Why is it important to get tested regularly?

A single CD4 or viral load test result only represents a snapshot in time. It’s important to track both of these and consider trends in test results rather than only looking at individual test results.

Keep in mind that these values may vary for many reasons, even throughout the day. The time of day, any illnesses, and recent vaccinations can all affect CD4 count and viral load. Unless the CD4 count is very low, this fluctuation isn’t usually worrisome.

Regular viral load tests, not CD4 counts, are used to determine the effectiveness of a person’s HIV therapy. When a person begins HIV therapy, a healthcare provider will want to see how well HIV is responding in their body. The goal of HIV therapy is to reduce or suppress the viral load to an undetectable level.


Some people may experience blips. These are temporary, oftentimes small increases in viral load. A healthcare provider will monitor the viral load more closely to see if it returns to an undetectable level without any change in therapy.

Drug resistance

Another reason for regular viral load tests is to monitor any drug resistance to the prescribed HIV therapy. Maintaining a low viral load reduces the risk of developing resistance to the therapy. A healthcare provider can use viral load tests to make necessary changes to a person’s HIV therapy regimen.


Why is HIV therapy so important?

HIV therapy is also called antiretroviral therapy or highly active antiretroviral therapy (HAART). It consists of a combination of antiretroviral drugs. They’re designed to keep the virus from spreading throughout your body by targeting different proteins or mechanisms the virus uses to replicate.

Antiretroviral therapy can make the viral load so low that it can’t be detected by a test. This is called an undetectable viral load. If a person is virally suppressed or has an undetectable viral load, their HIV is under control.

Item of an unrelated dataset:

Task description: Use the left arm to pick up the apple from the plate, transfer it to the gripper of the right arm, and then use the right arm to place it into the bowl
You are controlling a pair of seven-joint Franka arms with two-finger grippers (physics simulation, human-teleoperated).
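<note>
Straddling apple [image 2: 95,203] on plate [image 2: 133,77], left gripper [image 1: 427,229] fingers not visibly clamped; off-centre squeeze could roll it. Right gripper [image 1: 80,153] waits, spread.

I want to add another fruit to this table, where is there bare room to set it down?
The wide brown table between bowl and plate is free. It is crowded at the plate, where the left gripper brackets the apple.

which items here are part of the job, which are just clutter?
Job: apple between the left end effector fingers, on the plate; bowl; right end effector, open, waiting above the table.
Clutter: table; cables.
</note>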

Starting HIV therapy as soon as an HIV diagnosis is received allows a person to live a long, healthy life. Current treatment guidelines from the U.S. Department of Health and Human Services recommend that a person living with HIV begin antiretroviral drugs as soon as possible after diagnosis. This is essential to reducing opportunistic infections and preventing complications from HIV.

Another benefit to getting HIV under control and having an undetectable viral load is that it helps prevent the transmission of HIV to others. This is also known as “treatment as prevention.” According to the Centers for Disease Control and Prevention, people with HIV who take their prescribed medications and maintain an undetectable viral load have “effectively no risk” of transmitting HIV to people without it.


What’s the outlook for people with HIV?

No matter the stage of HIV, there are advantages to keeping track of these numbers. HIV treatment has come a long way in recent years. Following a recommended treatment plan and leading a healthy lifestyle can help a person keep their CD4 count high and their viral load low.

Early treatment and effective monitoring can help a person manage their condition, reduce their risk of complications, and live a long and healthy life.